Je le dis tout net : je n’aime pas du tout les multiples détournements de ce « Je suis Charlie » qui doit rester, dans l’histoire, totalement lié à l’attentat contre Charlie Hebdo et au répugnant assassinat d’une bonne partie de son équipe, gens connus comme anonymes. L’émoi que cet événement majeur a provoqué dans le monde, et que l’on a comparé, dans son intensité au 11-Septembre, est unique. Il marque le dégout et le rejet d’une atteinte, sans précédent dans le monde moderne, à la liberté de pensée et d’expression. Il faut laisser intact ce Je suis Charlie, au même titre qu’il ne faut pas galvauder le terme génocide. Ils relèvent d’événements trop graves que pour être banalisés.
Dès le lendemain de l’attentat, des A4 affichant « Je suis Ahmed » étaient brandis, un peu comme s’il fallait déplorer que l’on n’en ait que pour les dessinateurs de Charlie. Mais Ahmed faisait partie, bien sûr, des victimes de ce lâche assassinat auquel on voulait s’opposer de toutes nos forces. Il n’y eut pas de Je suis Cabu ou de Je suis Wolinski. Seulement un Je suis Charlie, générique et tellement fort, clamé à des centaines de millions d’exemplaires.
Depuis, le « Je suis » est décliné à toutes les sauces. Il est piqué par les syndicats, les étudiants, les manifestants de tout poil. Bientôt peut-être va-t-on voir un « Je suis Canard » édité par Gaïa ou un « Je suis route en bon état » produit par Touring…

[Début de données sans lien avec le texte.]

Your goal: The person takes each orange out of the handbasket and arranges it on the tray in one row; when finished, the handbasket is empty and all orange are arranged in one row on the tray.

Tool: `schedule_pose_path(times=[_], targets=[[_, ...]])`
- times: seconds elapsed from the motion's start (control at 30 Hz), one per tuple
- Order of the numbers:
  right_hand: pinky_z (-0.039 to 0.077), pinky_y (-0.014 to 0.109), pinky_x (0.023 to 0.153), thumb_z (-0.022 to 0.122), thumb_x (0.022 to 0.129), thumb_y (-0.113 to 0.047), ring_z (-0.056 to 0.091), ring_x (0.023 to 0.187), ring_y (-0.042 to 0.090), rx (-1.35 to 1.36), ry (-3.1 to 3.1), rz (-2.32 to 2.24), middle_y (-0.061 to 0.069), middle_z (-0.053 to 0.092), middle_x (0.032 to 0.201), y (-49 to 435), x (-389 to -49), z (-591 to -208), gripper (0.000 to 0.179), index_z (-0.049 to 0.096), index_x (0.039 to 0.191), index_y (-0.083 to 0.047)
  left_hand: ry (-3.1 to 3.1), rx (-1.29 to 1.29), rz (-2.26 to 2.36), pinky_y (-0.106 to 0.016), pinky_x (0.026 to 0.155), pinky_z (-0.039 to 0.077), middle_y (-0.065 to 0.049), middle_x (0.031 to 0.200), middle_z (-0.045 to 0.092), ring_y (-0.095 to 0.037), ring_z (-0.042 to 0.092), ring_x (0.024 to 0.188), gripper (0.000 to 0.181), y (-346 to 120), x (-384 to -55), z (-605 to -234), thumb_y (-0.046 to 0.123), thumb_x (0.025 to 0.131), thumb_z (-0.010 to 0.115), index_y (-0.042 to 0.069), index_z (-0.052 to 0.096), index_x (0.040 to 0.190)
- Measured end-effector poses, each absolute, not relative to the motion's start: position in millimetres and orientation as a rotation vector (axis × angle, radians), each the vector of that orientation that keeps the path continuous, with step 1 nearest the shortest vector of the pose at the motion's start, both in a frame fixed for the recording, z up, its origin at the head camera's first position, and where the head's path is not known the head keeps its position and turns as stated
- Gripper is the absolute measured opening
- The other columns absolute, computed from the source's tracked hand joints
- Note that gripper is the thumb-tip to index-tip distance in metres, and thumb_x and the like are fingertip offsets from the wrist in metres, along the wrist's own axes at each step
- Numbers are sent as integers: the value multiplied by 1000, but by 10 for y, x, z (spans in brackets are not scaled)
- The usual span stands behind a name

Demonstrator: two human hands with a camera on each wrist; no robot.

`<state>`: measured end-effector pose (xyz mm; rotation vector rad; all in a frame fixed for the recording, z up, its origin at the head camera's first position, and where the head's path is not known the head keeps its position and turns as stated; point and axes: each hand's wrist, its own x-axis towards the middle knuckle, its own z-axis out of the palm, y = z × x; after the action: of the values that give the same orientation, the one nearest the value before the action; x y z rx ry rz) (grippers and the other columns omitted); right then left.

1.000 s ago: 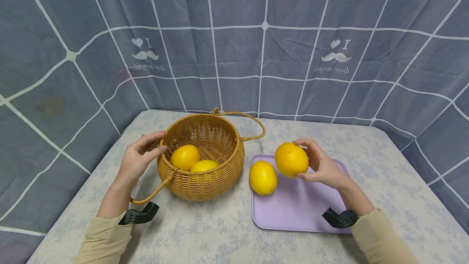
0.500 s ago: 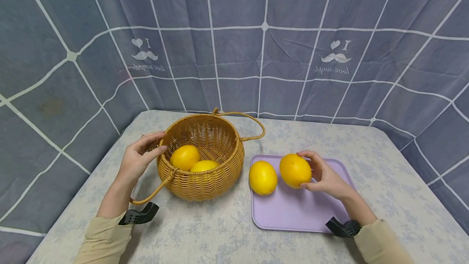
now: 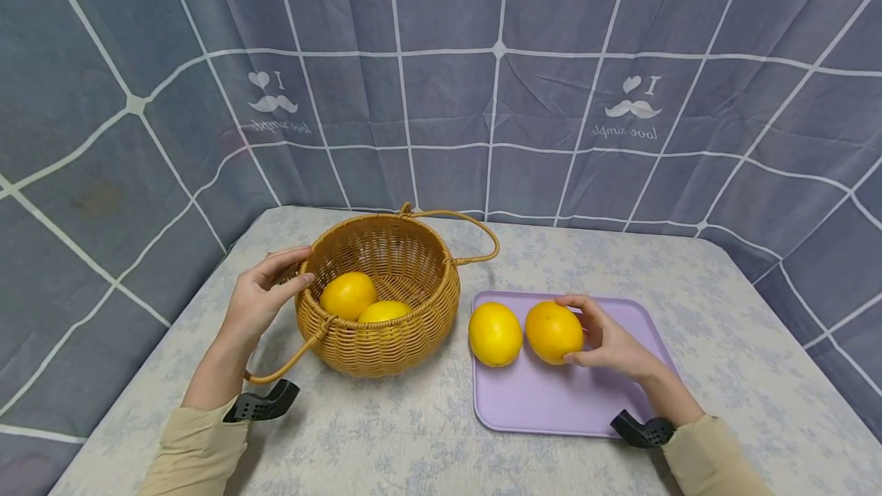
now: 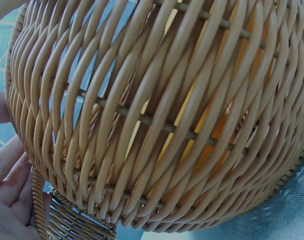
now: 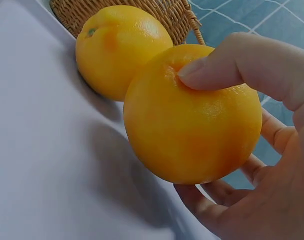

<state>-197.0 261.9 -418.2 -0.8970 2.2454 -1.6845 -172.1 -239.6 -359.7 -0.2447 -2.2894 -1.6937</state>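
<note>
My right hand (image 3: 613, 344) holds an orange (image 3: 554, 332) between thumb and fingers, low over the lilac tray (image 3: 551, 404); whether it touches the tray I cannot tell. Just left of it, a second orange (image 3: 494, 334) sits on the tray, also seen behind the held orange (image 5: 192, 125) in the right wrist view. My left hand (image 3: 258, 297) grips the left rim of a round wicker basket (image 3: 386, 350), thumb and fingers at the edge. Inside the basket lie two more oranges, one at the left (image 3: 349, 296) and one partly hidden by the front rim (image 3: 384, 311).
Curved wicker handles stick out from the basket, one to the right (image 3: 482, 259) and one to the front left (image 3: 285, 366). A patterned cloth (image 3: 386, 435) covers the table. A grey-blue checked curtain (image 3: 448, 98) hangs behind and at both sides.
My right hand has lowered the orange toward the tray, moving slightly right at first. The left hand and the basket have stayed in place.
</note>
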Motion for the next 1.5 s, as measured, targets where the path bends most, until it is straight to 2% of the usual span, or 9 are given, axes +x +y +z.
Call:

Cet après-midi, j’ai vu un Je suis Airbus A320 liké par plusieurs personnes sur Facebook. Bon. Bien sûr, personne ne peut rester insensible à l’égard des victimes de ce terrible accident d’avion. Mais notre tristesse, notre compassion et notre solidarité peuvent s’exprimer autrement qu’en détournant l’expression d’une toute autre révolte. Aujourd’hui, 150 personnes sont mortes d’un accident d’avion, un moyen moderne de circulation qui, a priori, est de plus en plus sécure. C’est, malheureusement, la faute à pas de chance. Le 7 janvier, dix-sept personnes ont été tuées par des fanatiques qui veulent nous imposer leur vision terriblement rétrograde, obscurantiste et infecte d’un type de société qu’il nous faut absolument refuser. Ça n’est pas la même chose.
Sans doute prendrai-je encore un Airbus A320 en toute confiance. Et peut-être ne rigolerai-je plus jamais des caricatures de Charlie, que je trouvais décidément moins drôles que du temps de mon adolescence et de la grande époque de Cavanna. Mais oui, oui, jusqu’à la fin de ma vie, je pourrai proclamer, avec foi et tristesse, que Je suis Charlie.